Look through the data below and extract, unchanged, the lines from the one that contains "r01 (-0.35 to" to the one that contains "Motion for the", both included.

▸ Supplied information
⁂

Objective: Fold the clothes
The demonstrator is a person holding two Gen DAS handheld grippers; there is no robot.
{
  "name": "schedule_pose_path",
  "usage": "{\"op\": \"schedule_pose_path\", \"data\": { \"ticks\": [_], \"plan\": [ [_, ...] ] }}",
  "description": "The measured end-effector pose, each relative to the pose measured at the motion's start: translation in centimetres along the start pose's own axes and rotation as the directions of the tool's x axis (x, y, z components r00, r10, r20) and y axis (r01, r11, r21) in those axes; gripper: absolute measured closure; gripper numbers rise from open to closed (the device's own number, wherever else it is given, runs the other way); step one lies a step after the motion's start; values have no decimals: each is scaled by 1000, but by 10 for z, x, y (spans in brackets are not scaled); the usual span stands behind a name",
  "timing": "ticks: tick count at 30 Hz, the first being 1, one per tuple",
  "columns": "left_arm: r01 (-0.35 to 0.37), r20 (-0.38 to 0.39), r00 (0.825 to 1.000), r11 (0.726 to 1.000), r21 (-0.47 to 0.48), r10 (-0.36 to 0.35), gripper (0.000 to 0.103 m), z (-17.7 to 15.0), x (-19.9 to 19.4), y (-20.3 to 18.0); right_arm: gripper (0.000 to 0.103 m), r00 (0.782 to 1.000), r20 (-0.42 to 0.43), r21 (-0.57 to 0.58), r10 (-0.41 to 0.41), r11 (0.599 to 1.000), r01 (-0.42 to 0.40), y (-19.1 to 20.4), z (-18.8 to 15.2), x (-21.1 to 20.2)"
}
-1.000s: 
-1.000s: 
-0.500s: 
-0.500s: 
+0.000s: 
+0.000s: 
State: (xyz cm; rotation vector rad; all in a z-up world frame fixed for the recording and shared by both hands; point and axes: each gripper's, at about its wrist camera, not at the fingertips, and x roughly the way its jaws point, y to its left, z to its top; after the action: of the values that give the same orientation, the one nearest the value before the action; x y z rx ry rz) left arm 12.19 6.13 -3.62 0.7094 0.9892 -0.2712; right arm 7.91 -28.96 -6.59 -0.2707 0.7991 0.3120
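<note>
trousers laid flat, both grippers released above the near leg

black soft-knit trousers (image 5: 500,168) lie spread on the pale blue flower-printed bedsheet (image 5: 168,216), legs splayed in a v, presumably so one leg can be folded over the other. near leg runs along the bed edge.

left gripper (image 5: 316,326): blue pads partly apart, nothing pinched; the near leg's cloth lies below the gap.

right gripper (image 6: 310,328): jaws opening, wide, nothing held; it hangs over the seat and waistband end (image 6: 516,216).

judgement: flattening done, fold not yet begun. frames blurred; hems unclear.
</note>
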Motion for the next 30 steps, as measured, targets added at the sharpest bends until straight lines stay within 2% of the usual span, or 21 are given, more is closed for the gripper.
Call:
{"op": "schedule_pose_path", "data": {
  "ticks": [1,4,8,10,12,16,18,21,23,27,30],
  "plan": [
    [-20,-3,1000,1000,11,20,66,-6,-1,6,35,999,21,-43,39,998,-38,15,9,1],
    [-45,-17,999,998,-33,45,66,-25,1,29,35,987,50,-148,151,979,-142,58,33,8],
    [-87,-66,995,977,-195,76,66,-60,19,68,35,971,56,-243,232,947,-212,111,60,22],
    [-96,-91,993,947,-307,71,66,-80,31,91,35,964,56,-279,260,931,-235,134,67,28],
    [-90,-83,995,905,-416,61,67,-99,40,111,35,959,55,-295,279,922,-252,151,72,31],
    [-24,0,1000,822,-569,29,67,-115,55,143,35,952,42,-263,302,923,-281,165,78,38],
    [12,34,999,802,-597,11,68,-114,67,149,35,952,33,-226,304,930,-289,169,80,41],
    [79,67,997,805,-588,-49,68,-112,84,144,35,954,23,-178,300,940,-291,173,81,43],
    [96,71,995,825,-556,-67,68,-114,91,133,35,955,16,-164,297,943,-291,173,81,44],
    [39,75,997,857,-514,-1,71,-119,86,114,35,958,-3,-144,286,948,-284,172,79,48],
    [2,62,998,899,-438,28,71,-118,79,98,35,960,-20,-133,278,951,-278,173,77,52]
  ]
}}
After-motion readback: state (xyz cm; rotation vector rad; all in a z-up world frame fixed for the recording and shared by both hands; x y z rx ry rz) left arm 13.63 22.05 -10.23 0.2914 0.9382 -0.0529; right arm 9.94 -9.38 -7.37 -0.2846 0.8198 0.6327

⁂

▸ Reply to the exercise
  "columns": "left_arm: r01 (-0.35 to 0.37), r20 (-0.38 to 0.39), r00 (0.825 to 1.000), r11 (0.726 to 1.000), r21 (-0.47 to 0.48), r10 (-0.36 to 0.35), gripper (0.000 to 0.103 m), z (-17.7 to 15.0), x (-19.9 to 19.4), y (-20.3 to 18.0); right_arm: gripper (0.000 to 0.103 m), r00 (0.782 to 1.000), r20 (-0.42 to 0.43), r21 (-0.57 to 0.58), r10 (-0.41 to 0.41), r11 (0.599 to 1.000), r01 (-0.42 to 0.40), y (-19.1 to 20.4), z (-18.8 to 15.2), x (-21.1 to 20.2)"
}
-1.000s: 
-1.000s: 
-0.500s: 
-0.500s: 
+0.000s: 
+0.000s: 
State: (xyz cm; rotation vector rad; all in a z-up world frame fixed for the recording and shared by both hands; point and axes: each gripper's, at about its wrist camera, not at the fingertips, and x roughly the way its jaws point, y to its left, z to its top; after the action: of the values that give the same orientation, the one nearest the value before the action; x y z rx ry rz) left arm 12.19 6.13 -3.62 0.7094 0.9892 -0.2712; right arm 7.91 -28.96 -6.59 -0.2707 0.7991 0.3120
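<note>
trousers laid flat, both grippers released above the near leg

black soft-knit trousers (image 5: 500,168) lie spread on the pale blue flower-printed bedsheet (image 5: 168,216), legs splayed in a v, presumably so one leg can be folded over the other. near leg runs along the bed edge.

left gripper (image 5: 316,326): blue pads partly apart, nothing pinched; the near leg's cloth lies below the gap.

right gripper (image 6: 310,328): jaws opening, wide, nothing held; it hangs over the seat and waistband end (image 6: 516,216).

judgement: flattening done, fold not yet begun. frames blurred; hems unclear.
</note>
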Motion for the next 30 steps, as measured, targets added at the sharpest bends until straight lines stay within 2% of the usual span, or 21 are given, more is closed for the gripper.

Work on the exercise is complete.